Jacqueline looked up from her typewriter. This was hardly a concern of the people out here, who had their own ideas about the good life. They would have taken Callicles’ position in this dialogue and argued for pleasure. She ruffled through the pages of the manuscript she was retyping, unable to concentrate; the intellectual pleasures Plato valued so highly could not overcome her restlessness.

She glanced at her watch. She had not called Jerome last night, but he might be in his office now. Sarita Ames was teaching at UCLA; she could get together with her old classmate and bitch about how many philosophy departments still held Aristotle’s view of women. Giles Gunderson was at Irvine; there were a number of colleagues she might contact out here. They might draw her out of the spell Patti and her friends had cast, remind her that she was no longer a high school girl who envied the pretty and popular.

She stood up and crossed to the bed. Telephone directories lay next to the telephone on the floor. She was leafing through the B’s before she realized that she was looking for Tad’s number. No Thaddeus Braun was listed in the local directory, and the Los Angeles book seemed a formidable obstacle.
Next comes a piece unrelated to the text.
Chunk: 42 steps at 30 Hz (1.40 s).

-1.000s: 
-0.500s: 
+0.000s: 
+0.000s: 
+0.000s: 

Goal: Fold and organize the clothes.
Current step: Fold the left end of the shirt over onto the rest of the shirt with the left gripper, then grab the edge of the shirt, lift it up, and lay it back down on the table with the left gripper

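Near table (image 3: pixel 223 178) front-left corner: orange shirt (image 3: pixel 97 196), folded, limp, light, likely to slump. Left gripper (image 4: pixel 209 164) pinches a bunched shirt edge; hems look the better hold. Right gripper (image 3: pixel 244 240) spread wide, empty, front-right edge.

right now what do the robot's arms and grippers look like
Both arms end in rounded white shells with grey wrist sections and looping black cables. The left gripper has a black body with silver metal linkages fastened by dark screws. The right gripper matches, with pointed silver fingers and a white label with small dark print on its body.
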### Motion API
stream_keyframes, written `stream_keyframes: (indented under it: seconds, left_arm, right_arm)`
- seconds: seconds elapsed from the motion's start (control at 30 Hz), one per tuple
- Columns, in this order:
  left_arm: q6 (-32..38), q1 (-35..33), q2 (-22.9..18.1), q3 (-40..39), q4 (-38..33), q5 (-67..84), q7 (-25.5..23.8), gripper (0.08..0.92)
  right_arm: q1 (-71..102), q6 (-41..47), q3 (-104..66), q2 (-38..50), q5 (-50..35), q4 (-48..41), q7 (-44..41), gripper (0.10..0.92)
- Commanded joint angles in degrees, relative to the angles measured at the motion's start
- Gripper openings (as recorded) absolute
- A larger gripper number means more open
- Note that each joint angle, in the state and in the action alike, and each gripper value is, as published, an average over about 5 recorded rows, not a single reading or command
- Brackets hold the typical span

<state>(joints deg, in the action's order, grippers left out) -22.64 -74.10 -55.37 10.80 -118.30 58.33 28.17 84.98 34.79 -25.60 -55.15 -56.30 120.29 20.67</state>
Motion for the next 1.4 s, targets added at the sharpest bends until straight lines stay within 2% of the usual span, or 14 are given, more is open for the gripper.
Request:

She went to the bedroom window and peered out. Tad was standing near the beach; she felt as though she had summoned him somehow. She hurried into the living room, but hesitated in front of the sliding glass door before she opened it.

Tad strolled up the street, then halted below the terrace and raised a hand in greeting. “Hello, Jackie.”

“Tad.” She tried to think of something to say. “Are you vacationing, or do you live out here?”

“I’ve been out here for a while.” He had not really answered her question. Was he unemployed, looking for a position? Tad had been one of the better math students when she knew him; perhaps he did freelance consulting work for computer firms. “You’re visiting, aren’t you?”

She nodded.

“Mind if I come up for some coffee? You can tell me what you’ve been doing.”

“I’ll come down,” Jacqueline said hastily. She backed away, closed the glass door, and hurried to the bedroom for her jacket. Better, she thought, to talk to him outside; she might have known him once, but he was a stranger now.

 

As she came outside, he took her arm and led her toward the Strand. She almost pulled away, surprised at how ill at ease she felt.

“How are all of you doing?” Tad asked. “You know—you and the other members of the Bod Squad.” She glanced at him sharply. “Come on, Jackie—a lot of guys in school called you that. Not the ones you went out with, just the ones who didn’t have a chance with you.”

“Oh, we knew. We didn’t much care for the term.” She paused. “You might have read something about Louise’s ex-husband; he used to play for the Rams. He gave her a good settlement. Dena’s selling houses to rich people and going out with an Iranian millionaire from Beverly Hills.”

“What about you?”

“I’m just a philosophy professor on sabbatical. Patti invited me out when she and her husband were moving into their house, said their condo would be free until their new tenants moved in. Her husband’s a car dealer, kept pointing out his showrooms all the way in from LAX.”

Two women cycled by as they came to the Strand. Tad gripped her arm more tightly. “Let’s walk down to the water.”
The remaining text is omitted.